Шла зима 1868 года. На душе у него было тускло. Штормило. И, как обычно возле Наталии Алексеевны, воцарилась нервозная атмосфера, в силу чего все капризничали. Он очень устал в жизни… Его приводило в отчаяние ее стремление все декларировать и бесконечно выяснять отношения. Она не замечала, как они рушились при этом. Ей нужно было все проговаривать. Их жизнь была изустной. Но ведь должна же быть такая простая вещь, как фон обыденного доверия, на котором можно что-то не заметить и простить, просто пощадить иной раз…

Вновь вспомнилась царственность души той. Она умела «не замечать» и терзала не других, а себя. Неприметно отошла от него душою, когда давление жизни стало слишком велико, он не сумел вернуть ее, разучился в ту пору снимать с ее души избыток тяжелого… Он понимал сейчас с новой остротою, что любил только одну женщину и что эта любовь продолжается, как в первый день.

Было опубликовано в полном объеме завершенное наконец «Былое и думы». И в ответ откликнулся письмом Иван Сергеевич Тургенев.
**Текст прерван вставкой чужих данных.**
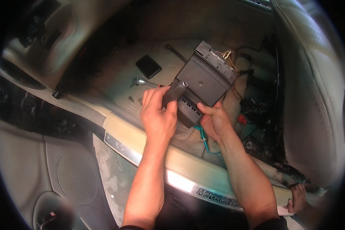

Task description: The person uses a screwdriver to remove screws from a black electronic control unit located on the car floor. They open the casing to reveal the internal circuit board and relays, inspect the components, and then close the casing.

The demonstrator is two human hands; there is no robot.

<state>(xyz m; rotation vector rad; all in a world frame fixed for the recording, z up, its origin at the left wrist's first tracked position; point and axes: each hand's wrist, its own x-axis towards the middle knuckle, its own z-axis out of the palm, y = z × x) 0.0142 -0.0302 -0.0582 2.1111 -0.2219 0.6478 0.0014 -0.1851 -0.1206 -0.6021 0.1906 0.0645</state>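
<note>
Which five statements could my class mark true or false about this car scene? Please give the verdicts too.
1. The right hand touches the dark box. True.

2. The phone is in the left hand. False: the phone lies on the car floor, and the left hand grips a dark piece in front of the box.

3. Thin wires show at the box's upper end. True.

4. The ratchet wrench lies on the seat. False: it lies on the floor, left of the box.

5. The looped cable below the box is red. False: it is blue-green.
</note>
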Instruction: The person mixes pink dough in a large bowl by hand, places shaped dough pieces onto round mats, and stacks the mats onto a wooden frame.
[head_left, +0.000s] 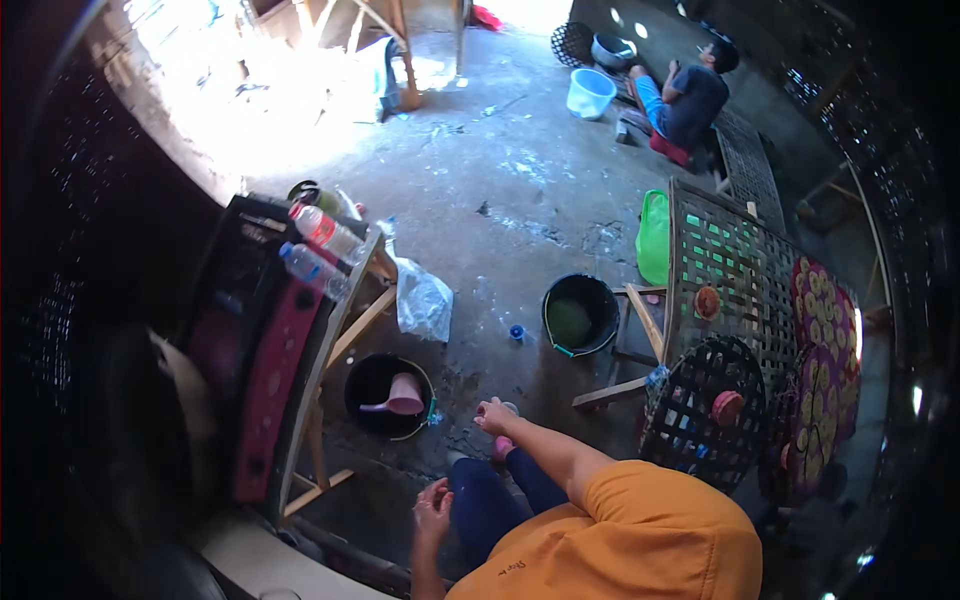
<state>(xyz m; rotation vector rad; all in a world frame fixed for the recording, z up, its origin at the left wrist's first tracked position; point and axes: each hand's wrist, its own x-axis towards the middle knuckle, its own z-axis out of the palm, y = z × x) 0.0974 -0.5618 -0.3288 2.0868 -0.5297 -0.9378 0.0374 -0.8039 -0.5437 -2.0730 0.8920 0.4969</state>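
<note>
My right hand point(493, 415) reaches forward above my knee, fingers curled, with a small pale item just behind it; I cannot make out whether it holds that. My left hand point(432, 508) is beside my left thigh, fingers curled, any contents too small to name. A dark bucket point(362, 400) with a pink dipper point(403, 394) stands ahead to the left. Another dark bucket point(590, 325) is farther forward to the right, and a small blue object point(517, 332) lies between them.
Plastic bottles point(325, 235) top a stand at left, a clear bag point(423, 300) below. At right are woven racks point(735, 260), round woven trays point(690, 400) and a green basin point(655, 235). A person point(695, 100) sits at back right near a blue bucket point(590, 93).
</note>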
Выверенно и слегка принужденно после многолетнего охлаждения возобновилась их переписка. Он высказал о «Былом», что оно «горит и жжет» и что у Герцена есть это умение – «провести черту по сердцу читателя». Иван Сергеевич прислал ему свою фотографию. Герцен долго вглядывался в нее: «Состарился, совсем седой, но сохранил прежнее благородство черт».